Parcialmente. El trabajo doméstico aporta movimiento y quema de calorías, pero tiene limitaciones importantes como sustituto del ejercicio formal:
- Lo que sí aporta: movimiento constante, fortalecimiento muscular en ciertas áreas (brazos, piernas), quema calórica modesta
- Lo que no reemplaza: el ejercicio aeróbico continuo (necesario para la salud cardiovascular), el estiramiento estructurado (para flexibilidad y prevención de lesiones), el ejercicio de fuerza equilibrado (el trabajo doméstico sobrecarga ciertas áreas y descuida otras)

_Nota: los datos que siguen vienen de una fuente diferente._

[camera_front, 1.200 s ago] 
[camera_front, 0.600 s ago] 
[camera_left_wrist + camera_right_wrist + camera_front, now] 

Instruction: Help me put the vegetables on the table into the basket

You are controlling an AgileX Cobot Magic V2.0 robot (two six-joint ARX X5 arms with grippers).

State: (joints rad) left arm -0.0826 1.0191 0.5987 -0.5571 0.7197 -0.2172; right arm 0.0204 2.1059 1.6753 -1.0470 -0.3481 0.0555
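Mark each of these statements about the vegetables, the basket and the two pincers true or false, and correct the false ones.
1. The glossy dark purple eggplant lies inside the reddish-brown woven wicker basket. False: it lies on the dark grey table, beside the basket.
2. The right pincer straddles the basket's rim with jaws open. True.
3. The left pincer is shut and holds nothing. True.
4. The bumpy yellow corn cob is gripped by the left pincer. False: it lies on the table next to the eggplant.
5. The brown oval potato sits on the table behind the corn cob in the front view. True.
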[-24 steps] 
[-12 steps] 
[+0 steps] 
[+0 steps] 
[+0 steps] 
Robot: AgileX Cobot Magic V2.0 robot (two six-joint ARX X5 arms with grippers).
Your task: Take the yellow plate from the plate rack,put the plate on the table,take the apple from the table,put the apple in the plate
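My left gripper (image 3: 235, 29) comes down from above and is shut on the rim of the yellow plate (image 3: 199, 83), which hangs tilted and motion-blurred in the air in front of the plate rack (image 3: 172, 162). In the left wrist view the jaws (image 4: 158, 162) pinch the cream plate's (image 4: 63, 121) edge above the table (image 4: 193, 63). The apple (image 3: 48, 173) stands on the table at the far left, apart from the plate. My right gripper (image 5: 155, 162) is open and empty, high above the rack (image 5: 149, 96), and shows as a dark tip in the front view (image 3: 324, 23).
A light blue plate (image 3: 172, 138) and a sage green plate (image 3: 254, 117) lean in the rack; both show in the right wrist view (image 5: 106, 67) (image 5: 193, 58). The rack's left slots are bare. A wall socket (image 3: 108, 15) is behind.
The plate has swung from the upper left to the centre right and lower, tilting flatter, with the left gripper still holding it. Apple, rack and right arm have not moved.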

Los problemas musculoesqueléticos más comunes
El trabajo doméstico repetitivo con posturas inadecuadas genera patrones de lesión predecibles:
- Trabajadoras del hogar / limpieza: dolor lumbar bajo, tendinitis de hombro, dolor de rodillas
- Niñeras: dolor de muñecas y antebrazos (cargar bebés), dolor de espalda media y baja, tendinitis de codo
- Choferes: dolor lumbar, rigidez cervical, varices en piernas
Movimientos simples que previenen las lesiones más comunes
No se trata de llevarla al gimnasio — se trata de micro-hábitos que se pueden hacer en cualquier momento:
- Estiramiento de espalda baja: 5 minutos por la mañana antes de empezar. Rodillas al pecho, una a la vez, acostada
- Caminata de 20 minutos continuos: no el movimiento del trabajo — caminar sin detenerse como actividad por sí misma. Idealmente durante su descanso del mediodía
- Estiramientos de muñeca y antebrazo (para quienes cargan bebés): extender el brazo, doblar la mano hacia abajo con la otra mano, 30 segundos por lado
💡 El mayor beneficio que puedes dar como empleador en términos de actividad física es dar un descanso real de 30–45 minutos a la mitad de la jornada donde ella pueda caminar, estirarse o simplemente no hacer nada. Ese descanso activo reduce la fatiga, mejora el humor y previene las lesiones acumulativas del trabajo repetitivo.
La relación entre actividad física y salud mental
30 minutos de caminata 3 veces por semana tiene el mismo efecto en los síntomas de depresión leve que algunos antidepresivos — así lo muestra la evidencia científica. Para personal del hogar que carga con estrés emocional alto, el movimiento no es un lujo: es medicina preventiva.